The US Securities and Exchange Commission (SEC) filed fraud charges against over thirty people for allegedly taking part in a scheme to profit from stolen insider information about corporate earnings announcements. The international cybercrime ring, composed of two Ukrainians hackers and dozens of traders around the world, broke into newswire services to obtain the information, generating more than $100 million in illegal profits.
“This international scheme is unprecedented in terms of the scope of the hacking, the number of traders, the number of securities traded and profits generated,” said Securities and Exchange Commission Chair Mary Jo White. “That deception ends today as we have exposed their fraudulent scheme and frozen their assets.”
The SEC alleges that over a five-year period, Ivan Turchynov and Oleksandr Ieremenko spearheaded the criminal operations, using advanced techniques to hack into newswire services, such as Business Wire, Marketwired and PR Newswire, and stole hundreds of corporate earnings announcements before the newswires released them publicly. Turchynov and Ieremenko created a secret web-based location to transmit the stolen data to traders in Russia, Ukraine, Malta, Cyprus, France and the US.
Advanced Techniques
Turchynov and Ieremenko hid the intrusions by using proxy servers to mask their identities and by posing as newswire service employees and customers. The two allegedly recruited traders with a video showcasing their ability to steal the earnings information before its public release. In return for the information, the traders paid the hackers a share of their profits, even going so far as to give the hackers access to their brokerage accounts to monitor the trading and ensure that they received the appropriate percentage of the profits.
The traders sought to conceal their illicit activity by establishing multiple accounts in a variety of names, funneling money to the hackers as supposed payments for construction and building equipment, and trading in products such as contracts for difference (CFDs).
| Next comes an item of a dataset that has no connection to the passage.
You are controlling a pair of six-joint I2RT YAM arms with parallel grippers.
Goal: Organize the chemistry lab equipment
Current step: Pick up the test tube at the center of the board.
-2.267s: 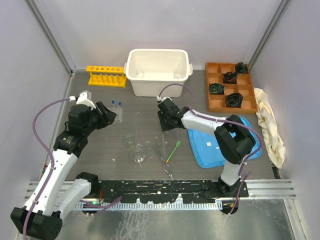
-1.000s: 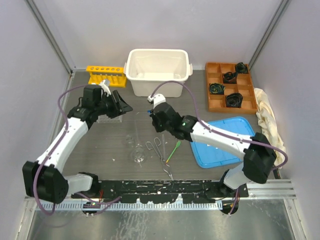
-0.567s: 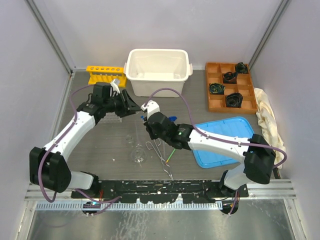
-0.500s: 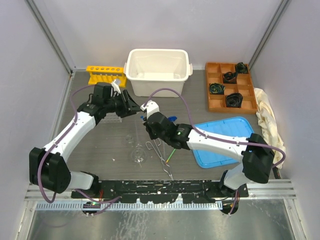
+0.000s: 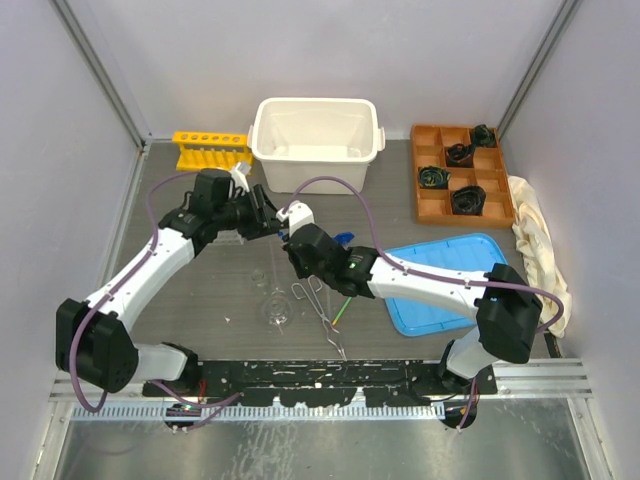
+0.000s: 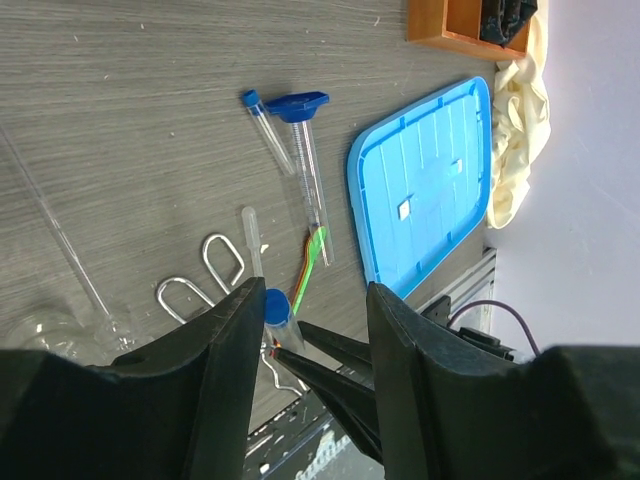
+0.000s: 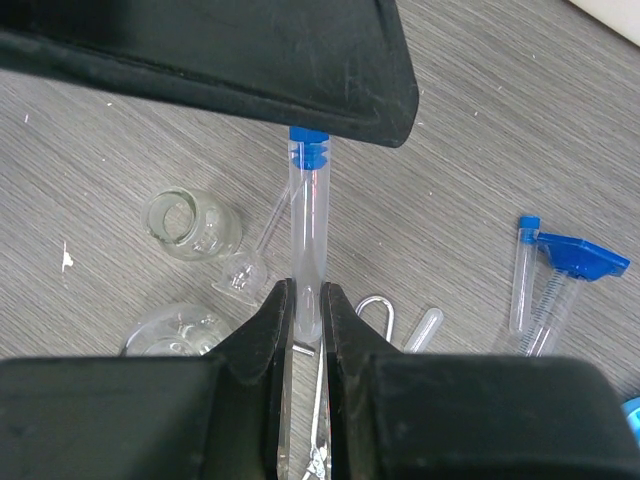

At times, the hackers and traders had a very narrow window of opportunity to extract and use the allegedly hacked information. In one particularly dramatic instance on May 1, 2013, the hackers and traders allegedly moved in the 36-minute period between a newswire’s receipt and release of an announcement that a company was revising its earnings and revenue projections downward. According to the SEC’s complaint, ten minutes after the company sent the still-confidential release to the newswire, traders began selling short its stock and selling CFDs, realizing $511,000 in profits when the company’s stock price fell following the announcement.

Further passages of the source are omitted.